### Your assignment:
Copy out the lines of the records below, and only those lines, from the one with "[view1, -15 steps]" through the one with "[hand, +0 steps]", exactly as they appear.

### Raw data:
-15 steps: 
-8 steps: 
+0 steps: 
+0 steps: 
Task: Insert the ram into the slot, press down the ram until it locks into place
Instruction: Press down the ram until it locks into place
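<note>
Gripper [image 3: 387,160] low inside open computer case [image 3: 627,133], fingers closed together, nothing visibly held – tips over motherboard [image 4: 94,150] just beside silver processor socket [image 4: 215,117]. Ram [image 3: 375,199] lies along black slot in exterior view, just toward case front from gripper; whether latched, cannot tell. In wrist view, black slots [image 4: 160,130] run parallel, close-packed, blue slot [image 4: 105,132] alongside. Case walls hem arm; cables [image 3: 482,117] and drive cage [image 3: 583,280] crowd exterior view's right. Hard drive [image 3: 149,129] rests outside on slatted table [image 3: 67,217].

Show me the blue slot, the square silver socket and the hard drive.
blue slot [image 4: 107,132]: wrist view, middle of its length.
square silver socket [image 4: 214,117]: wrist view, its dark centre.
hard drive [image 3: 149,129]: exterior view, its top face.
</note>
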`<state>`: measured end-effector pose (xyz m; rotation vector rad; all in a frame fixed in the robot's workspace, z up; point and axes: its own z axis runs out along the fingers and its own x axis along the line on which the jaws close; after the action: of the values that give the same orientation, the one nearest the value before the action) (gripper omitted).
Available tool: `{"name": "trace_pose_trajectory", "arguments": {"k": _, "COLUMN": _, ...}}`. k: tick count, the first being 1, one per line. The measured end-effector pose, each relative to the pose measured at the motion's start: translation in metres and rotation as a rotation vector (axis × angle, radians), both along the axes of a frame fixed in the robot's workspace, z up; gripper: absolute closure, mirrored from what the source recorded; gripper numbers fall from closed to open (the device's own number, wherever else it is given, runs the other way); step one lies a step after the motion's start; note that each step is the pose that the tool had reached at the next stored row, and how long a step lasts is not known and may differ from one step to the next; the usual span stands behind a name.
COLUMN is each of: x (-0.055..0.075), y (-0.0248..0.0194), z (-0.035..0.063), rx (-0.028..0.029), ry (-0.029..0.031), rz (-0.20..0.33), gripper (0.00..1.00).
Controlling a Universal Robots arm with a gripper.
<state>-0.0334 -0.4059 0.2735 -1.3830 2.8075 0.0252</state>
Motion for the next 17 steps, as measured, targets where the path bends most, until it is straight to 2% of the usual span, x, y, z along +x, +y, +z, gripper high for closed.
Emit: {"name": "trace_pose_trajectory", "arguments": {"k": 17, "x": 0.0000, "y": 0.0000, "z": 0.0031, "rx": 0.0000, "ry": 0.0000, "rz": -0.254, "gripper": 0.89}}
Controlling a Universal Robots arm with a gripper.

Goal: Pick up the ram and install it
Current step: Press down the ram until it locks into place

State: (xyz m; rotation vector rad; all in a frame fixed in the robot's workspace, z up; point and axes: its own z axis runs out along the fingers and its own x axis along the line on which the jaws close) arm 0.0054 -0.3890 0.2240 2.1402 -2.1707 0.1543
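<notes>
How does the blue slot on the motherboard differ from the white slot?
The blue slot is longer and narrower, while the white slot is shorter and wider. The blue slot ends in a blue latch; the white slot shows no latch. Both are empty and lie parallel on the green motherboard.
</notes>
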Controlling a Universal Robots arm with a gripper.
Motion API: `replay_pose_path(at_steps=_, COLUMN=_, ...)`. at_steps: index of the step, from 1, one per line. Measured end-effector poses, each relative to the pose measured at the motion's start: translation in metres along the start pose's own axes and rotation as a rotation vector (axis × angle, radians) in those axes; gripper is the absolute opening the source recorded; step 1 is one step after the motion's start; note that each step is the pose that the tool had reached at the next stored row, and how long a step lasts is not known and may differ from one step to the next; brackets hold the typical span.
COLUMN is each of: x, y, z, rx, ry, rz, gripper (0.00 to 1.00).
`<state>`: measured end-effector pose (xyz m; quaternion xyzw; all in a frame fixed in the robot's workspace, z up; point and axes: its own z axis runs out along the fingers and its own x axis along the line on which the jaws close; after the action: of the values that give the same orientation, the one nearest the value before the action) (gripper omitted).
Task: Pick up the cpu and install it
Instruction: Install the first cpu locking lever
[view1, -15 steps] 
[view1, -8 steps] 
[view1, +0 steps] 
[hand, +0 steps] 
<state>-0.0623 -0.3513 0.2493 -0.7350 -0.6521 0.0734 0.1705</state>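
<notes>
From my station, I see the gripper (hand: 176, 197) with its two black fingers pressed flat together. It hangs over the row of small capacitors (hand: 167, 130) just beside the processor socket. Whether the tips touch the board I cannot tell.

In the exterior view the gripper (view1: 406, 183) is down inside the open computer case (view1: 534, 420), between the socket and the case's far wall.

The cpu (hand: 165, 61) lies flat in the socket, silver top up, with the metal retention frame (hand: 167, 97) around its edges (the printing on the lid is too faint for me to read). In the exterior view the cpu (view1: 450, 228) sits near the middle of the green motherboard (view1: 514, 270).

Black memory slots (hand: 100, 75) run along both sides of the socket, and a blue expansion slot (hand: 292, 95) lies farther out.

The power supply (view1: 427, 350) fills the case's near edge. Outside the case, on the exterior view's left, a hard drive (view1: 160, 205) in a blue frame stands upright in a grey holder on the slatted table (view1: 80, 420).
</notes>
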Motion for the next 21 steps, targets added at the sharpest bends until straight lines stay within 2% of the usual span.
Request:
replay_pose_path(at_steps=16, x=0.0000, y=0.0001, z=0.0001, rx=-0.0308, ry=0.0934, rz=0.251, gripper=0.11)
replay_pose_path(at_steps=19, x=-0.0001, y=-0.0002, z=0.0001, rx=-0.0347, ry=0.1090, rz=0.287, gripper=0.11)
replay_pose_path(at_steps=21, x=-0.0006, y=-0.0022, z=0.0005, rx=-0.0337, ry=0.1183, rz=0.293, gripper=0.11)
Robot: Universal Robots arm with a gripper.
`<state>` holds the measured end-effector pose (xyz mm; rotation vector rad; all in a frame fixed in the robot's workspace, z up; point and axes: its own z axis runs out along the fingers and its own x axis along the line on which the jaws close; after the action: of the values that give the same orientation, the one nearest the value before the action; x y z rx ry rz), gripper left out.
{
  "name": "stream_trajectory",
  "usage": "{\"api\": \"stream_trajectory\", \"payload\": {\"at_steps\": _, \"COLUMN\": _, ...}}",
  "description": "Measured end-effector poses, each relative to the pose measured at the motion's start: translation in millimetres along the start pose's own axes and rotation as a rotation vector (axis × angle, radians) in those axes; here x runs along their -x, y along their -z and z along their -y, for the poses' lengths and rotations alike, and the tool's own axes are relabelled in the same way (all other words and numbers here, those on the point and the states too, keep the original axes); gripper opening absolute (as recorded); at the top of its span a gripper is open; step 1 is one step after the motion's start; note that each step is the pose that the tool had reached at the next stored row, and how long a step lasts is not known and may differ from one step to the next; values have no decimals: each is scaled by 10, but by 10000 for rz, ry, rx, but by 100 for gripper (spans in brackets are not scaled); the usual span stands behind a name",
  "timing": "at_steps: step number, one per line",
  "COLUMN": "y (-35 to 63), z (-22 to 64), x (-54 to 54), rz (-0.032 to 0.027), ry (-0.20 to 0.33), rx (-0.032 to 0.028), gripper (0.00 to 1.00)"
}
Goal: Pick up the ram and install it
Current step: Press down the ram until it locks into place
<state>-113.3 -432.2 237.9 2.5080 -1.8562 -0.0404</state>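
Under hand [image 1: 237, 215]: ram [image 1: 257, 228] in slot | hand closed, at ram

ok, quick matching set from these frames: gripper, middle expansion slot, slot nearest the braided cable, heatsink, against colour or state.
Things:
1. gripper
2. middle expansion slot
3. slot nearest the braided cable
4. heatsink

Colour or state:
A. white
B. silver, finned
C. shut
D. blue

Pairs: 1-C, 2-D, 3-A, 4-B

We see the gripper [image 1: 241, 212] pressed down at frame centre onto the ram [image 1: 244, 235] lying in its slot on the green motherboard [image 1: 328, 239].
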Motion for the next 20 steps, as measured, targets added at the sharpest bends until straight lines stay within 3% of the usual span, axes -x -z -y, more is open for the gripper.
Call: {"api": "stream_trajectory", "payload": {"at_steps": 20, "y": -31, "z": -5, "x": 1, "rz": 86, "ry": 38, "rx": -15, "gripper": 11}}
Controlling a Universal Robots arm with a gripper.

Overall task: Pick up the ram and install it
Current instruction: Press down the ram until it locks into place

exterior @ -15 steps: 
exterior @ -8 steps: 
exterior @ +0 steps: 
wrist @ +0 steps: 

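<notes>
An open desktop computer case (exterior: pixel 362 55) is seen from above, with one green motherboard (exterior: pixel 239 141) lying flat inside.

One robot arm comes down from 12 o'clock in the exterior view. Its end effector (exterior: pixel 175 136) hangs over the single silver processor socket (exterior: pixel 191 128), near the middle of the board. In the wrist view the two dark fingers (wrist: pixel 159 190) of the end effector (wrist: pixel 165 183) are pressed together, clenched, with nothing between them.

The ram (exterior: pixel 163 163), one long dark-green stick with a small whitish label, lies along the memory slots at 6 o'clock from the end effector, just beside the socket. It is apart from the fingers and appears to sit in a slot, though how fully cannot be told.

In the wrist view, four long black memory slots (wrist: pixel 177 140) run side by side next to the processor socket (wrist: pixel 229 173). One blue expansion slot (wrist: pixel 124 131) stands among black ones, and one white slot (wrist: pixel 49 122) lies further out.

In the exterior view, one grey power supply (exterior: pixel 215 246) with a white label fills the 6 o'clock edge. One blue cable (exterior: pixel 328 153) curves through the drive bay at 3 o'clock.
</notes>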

### Result below:
[view1, -15 steps] 
[view1, -8 steps] 
[view1, +0 steps] 
[hand, +0 steps] 

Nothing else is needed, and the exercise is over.